Another project, the Turnaway Study, focused on women who wished to abort a pregnancy. These women were refused abortion care because their pregnancies were too far advanced for the clinic they attended. The Study looked at families after the birth of a denied abortion and found that they didn’t thrive well after the unwelcome addition. There was poor maternal bonding, and the mothers’ other children’s development suffered. Furthermore, these families were more likely to live below the federal poverty level than the mothers who received abortion care. I’ll write more about this revealing study in the future.

A possible cause of the decline in crime in the 1990s was popularized by freakonomics.com. Males from age 18 to 24 are most likely to commit crimes, and the theory is that the decrease in crime 18 years after Roe v. Wade in 1972 was due to increased access to abortion. The decrease in the births of unintended children may have resulted in better citizens and less criminal behavior as kids reached adolescence and adulthood.

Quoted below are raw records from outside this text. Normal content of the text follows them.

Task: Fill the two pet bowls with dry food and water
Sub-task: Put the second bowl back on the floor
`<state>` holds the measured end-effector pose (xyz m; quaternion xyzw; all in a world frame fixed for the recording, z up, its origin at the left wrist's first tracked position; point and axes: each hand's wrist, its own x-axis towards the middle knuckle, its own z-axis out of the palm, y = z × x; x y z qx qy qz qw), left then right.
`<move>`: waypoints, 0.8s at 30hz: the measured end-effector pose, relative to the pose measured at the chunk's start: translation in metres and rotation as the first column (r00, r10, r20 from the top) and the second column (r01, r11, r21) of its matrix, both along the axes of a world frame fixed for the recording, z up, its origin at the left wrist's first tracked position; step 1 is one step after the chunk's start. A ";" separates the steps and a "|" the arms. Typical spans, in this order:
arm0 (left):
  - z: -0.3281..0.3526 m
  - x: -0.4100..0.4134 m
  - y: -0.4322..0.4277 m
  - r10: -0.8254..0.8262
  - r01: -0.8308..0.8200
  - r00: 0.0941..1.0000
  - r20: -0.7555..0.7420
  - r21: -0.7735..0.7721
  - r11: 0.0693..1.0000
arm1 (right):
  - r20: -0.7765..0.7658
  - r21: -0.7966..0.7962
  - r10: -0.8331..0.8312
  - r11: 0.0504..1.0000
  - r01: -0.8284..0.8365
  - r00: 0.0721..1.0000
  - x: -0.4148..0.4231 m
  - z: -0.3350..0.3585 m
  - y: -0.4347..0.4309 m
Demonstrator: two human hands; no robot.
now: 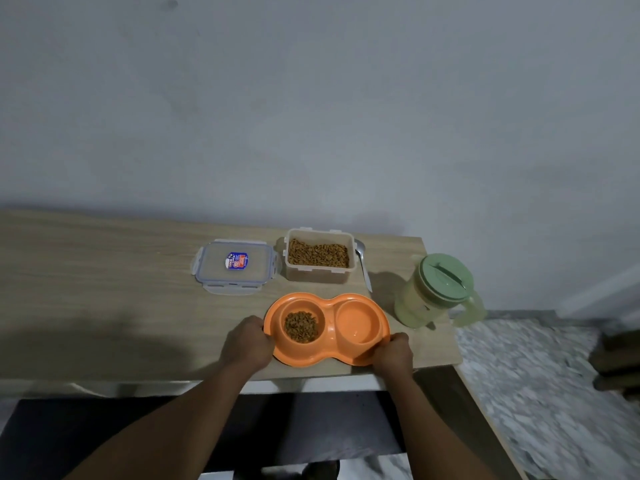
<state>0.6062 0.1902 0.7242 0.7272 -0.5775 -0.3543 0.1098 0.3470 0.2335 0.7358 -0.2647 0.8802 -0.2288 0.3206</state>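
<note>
The person's left hand (pixel 247 342) and right hand (pixel 394 355) each curl their fingers over an end of the orange double bowl (pixel 311 359), gripping its rim, one at the left end and one at the near right. The bowl sits at the near edge of the wooden table (pixel 104 271) with dry food (pixel 300 326) in its left well; whether the right well (pixel 356 322) holds water cannot be told. Farther back stands the open food container (pixel 317 276) with its lid (pixel 235 265) to the left and a spoon (pixel 363 268) just right, while the green pitcher (pixel 436 289) stands at the right edge.
</note>
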 end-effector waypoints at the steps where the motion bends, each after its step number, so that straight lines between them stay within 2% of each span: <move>1: 0.002 0.000 0.001 -0.005 0.005 1.000 -0.008 0.002 1.000 | -0.005 0.007 -0.014 1.000 0.014 1.000 0.001 0.000 0.004; 6: 0.000 0.003 0.013 -0.049 0.047 0.998 -0.044 -0.028 0.998 | 0.021 -0.067 -0.085 0.994 0.087 0.996 0.003 0.000 0.028; 11: 0.007 -0.010 0.037 -0.187 0.184 0.980 -0.074 -0.053 0.982 | 0.122 -0.184 -0.161 0.966 0.182 0.979 -0.015 -0.005 0.071; 13: 0.008 -0.019 0.047 -0.191 0.187 0.976 -0.103 -0.045 0.981 | 0.135 -0.254 -0.177 0.945 0.207 0.975 -0.033 -0.017 0.085; 16: 0.021 -0.043 0.068 -0.168 0.158 0.969 -0.182 -0.069 0.985 | 0.159 -0.304 -0.221 0.916 0.261 0.962 -0.040 0.015 0.115; 19: 0.042 -0.073 0.097 -0.223 0.196 0.939 -0.260 -0.128 0.972 | 0.171 -0.318 -0.235 0.906 0.279 0.957 -0.061 0.033 0.154; 24: 0.057 -0.116 0.148 -0.272 0.244 0.930 -0.246 -0.141 0.960 | 0.171 -0.271 -0.285 0.907 0.323 0.943 -0.108 0.059 0.227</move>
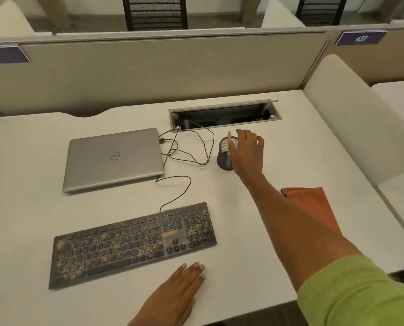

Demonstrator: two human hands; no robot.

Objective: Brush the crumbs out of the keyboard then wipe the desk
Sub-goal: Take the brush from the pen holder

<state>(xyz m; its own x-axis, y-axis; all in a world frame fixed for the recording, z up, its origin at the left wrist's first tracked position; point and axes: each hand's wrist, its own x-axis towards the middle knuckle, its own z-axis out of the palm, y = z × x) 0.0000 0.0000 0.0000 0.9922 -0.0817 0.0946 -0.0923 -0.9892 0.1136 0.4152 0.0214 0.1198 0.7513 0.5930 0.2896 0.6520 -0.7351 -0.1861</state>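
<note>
A black keyboard speckled with orange-brown crumbs lies at the front of the white desk. My left hand rests flat on the desk just in front of its right end, holding nothing. My right hand is stretched out to a black mesh cup, fingers spread over its right side. A pale handle sticks up out of the cup beside my thumb; what it belongs to is hidden. An orange cloth lies on the desk to the right, partly behind my forearm.
A shut silver laptop sits behind the keyboard, with thin black cables looping to an open cable box set in the desk. Beige partitions wall the desk at the back and right.
</note>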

As a young doctor, I took care of a toddler who had been scalded. I remember his young mother saying “I didn’t want him.” She told me that he was fussy and she thought a bath would help quiet him, but instead he became fussier. Out of desperation she turned up the hot water to punish her son. She deeply resented the baby who prevented her from doing normal teen things. 

The Freakonomics hypothesis is controversial. One analysis of the data suggests that the benefits to society were confined to the decline in teenage mothers. Certainly, my teen patient’s son had suffered from being unwanted. I have no follow up information on how he turned out, however.

Decreased access to safe abortion services will be a tragedy for some people and our society may suffer.